[Records contained in a dataset]

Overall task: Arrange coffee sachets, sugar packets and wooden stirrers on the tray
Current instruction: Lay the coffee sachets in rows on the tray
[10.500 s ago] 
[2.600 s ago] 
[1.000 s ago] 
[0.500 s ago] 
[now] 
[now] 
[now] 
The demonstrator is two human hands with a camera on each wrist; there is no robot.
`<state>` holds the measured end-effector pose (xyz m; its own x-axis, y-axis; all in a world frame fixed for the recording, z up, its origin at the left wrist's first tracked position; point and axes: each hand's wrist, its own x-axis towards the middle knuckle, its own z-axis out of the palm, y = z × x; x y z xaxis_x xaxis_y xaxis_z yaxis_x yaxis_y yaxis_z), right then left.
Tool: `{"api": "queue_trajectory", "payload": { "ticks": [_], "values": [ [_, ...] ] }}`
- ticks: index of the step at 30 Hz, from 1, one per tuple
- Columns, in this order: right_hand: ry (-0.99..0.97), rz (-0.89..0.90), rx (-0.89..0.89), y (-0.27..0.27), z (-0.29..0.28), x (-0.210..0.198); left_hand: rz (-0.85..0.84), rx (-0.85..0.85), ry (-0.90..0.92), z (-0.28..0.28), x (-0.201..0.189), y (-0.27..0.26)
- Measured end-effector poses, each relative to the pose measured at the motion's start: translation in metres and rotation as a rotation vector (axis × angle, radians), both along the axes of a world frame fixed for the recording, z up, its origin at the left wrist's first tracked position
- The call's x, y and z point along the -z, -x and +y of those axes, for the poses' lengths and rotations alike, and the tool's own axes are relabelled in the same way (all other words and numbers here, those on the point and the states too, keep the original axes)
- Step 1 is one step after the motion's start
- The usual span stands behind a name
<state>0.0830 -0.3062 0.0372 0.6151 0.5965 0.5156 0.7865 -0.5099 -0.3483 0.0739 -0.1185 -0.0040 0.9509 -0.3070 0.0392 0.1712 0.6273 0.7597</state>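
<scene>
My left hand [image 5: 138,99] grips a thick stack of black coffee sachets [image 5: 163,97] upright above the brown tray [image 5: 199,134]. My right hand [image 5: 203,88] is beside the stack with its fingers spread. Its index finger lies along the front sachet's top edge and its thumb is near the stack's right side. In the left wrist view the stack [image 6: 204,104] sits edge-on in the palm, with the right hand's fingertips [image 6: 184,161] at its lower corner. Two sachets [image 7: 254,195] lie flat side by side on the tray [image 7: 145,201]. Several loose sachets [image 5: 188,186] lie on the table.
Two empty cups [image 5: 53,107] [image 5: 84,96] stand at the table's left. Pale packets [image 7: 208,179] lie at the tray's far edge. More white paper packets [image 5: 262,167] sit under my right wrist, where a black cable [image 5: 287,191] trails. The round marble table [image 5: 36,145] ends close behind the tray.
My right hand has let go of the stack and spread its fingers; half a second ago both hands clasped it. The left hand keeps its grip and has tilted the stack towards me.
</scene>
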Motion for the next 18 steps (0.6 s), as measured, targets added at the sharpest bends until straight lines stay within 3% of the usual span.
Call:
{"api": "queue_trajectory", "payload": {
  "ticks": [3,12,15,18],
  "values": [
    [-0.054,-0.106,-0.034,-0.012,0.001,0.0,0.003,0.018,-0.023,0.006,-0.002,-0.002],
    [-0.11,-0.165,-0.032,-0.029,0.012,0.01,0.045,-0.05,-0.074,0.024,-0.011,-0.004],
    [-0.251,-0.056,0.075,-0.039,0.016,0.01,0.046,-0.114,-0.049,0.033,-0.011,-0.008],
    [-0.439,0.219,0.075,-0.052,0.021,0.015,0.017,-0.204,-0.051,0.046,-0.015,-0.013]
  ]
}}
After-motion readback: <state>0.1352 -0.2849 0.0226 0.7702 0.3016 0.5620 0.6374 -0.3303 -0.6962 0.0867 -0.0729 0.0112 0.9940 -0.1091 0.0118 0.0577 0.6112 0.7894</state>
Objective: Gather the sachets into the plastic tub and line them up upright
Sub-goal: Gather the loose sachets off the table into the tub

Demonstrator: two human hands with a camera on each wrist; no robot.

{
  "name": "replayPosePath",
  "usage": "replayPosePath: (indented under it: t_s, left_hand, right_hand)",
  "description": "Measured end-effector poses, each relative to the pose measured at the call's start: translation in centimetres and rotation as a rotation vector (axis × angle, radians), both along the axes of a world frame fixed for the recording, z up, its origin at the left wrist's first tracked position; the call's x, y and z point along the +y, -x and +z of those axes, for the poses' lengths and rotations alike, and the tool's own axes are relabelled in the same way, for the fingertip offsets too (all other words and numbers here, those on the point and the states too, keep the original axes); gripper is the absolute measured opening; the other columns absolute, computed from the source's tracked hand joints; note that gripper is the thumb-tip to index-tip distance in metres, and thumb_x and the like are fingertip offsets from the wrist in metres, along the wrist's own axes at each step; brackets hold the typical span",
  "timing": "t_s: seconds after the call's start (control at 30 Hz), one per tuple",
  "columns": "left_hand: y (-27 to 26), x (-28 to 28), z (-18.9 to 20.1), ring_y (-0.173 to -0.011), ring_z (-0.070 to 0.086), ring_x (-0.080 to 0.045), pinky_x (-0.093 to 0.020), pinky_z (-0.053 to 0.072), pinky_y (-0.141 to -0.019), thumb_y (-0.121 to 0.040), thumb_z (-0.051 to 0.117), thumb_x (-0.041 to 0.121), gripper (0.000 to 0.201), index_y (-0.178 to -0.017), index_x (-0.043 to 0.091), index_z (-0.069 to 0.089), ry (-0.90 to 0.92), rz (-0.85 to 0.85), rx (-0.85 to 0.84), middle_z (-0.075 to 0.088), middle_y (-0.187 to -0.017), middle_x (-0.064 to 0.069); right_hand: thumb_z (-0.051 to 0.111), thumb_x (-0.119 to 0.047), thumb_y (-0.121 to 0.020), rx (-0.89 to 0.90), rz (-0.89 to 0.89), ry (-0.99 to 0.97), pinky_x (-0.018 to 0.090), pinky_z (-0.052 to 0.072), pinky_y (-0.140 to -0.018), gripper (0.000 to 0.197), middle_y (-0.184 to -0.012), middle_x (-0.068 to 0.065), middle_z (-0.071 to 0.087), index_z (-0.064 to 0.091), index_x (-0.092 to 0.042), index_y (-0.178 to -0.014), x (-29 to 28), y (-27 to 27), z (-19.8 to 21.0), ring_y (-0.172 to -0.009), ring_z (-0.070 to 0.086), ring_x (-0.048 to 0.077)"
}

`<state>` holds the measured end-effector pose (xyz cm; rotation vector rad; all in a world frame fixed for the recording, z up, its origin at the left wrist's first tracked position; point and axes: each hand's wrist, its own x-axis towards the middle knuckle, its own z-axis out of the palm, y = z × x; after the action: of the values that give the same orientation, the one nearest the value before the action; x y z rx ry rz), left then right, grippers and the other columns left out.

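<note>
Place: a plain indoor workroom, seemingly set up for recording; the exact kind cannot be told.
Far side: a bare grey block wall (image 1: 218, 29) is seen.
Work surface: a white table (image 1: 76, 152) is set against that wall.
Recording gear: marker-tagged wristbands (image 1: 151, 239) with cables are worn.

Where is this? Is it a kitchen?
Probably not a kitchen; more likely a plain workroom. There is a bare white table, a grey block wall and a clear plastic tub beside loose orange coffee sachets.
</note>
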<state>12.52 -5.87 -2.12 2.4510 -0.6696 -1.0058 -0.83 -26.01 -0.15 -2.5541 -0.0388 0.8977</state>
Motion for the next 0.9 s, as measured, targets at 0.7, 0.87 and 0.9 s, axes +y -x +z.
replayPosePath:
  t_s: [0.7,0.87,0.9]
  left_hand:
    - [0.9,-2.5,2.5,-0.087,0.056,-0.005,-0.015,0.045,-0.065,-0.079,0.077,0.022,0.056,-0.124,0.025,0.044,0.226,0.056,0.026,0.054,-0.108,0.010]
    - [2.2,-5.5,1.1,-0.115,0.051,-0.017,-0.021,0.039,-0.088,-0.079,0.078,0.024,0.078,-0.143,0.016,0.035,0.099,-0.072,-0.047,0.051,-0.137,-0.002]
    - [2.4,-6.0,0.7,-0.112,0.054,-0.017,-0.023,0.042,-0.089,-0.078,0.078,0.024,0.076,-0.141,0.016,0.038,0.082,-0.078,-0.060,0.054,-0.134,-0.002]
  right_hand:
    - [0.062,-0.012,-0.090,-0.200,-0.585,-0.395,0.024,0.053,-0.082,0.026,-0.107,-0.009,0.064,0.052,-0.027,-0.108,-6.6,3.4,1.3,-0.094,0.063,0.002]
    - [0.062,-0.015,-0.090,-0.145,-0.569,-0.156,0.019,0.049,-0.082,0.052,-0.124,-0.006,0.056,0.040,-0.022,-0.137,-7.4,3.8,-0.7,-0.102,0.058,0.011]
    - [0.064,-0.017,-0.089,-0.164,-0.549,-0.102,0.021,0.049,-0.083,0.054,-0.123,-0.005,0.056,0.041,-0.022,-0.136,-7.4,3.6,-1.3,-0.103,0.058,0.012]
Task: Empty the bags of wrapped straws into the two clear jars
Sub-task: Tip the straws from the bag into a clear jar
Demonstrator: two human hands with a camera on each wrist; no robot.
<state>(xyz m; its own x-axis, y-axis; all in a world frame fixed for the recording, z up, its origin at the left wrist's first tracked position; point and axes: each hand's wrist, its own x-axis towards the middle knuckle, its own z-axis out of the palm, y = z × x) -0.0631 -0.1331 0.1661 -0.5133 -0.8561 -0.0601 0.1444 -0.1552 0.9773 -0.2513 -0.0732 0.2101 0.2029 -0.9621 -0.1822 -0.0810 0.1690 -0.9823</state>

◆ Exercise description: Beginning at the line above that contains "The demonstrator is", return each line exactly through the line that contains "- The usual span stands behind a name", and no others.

◆ Result:
The demonstrator is two human hands with a camera on each wrist; there is no robot.
`<state>` holds the measured end-effector pose (xyz m; its own x-axis, y-axis; all in a world frame fixed for the recording, z up, its origin at the left wrist's first tracked position; point and axes: each hand's wrist, its own x-axis towards the middle knuckle, its own z-axis out of the palm, y = z × x; x y z xaxis_x xaxis_y xaxis_z yaxis_x yaxis_y yaxis_z), right then left.
Tool: `{"api": "queue_trajectory", "payload": { "ticks": [_], "values": [ [_, ...] ] }}`
- ticks: index of the step at 30 Hz, from 1, one per tuple
- Columns, in this order: right_hand: ry (-0.99..0.97), rz (-0.89..0.90), rx (-0.89..0.89), y (-0.27..0.27), z (-0.29..0.28), x (-0.210..0.198); left_hand: rz (-0.85..0.84), rx (-0.85..0.85), ry (-0.90..0.92), z (-0.28..0.28), x (-0.201..0.189), y (-0.27..0.26)
- Measured end-effector poses, each relative to the pose measured at the motion's start: translation in metres and rotation as a rotation vector (axis × angle, radians), both along the axes of a world frame fixed for the recording, z up, its origin at the left wrist's first tracked position
- The call's x, y and z point along the -z, -x and +y of those axes, for the poses' lengths and rotations alike, and the tool's own axes are relabelled in the same way (all other words and numbers here, those on the point and the states too, keep the original axes)
- Step 1 is one step after the motion's start
- The usual span stands behind a name

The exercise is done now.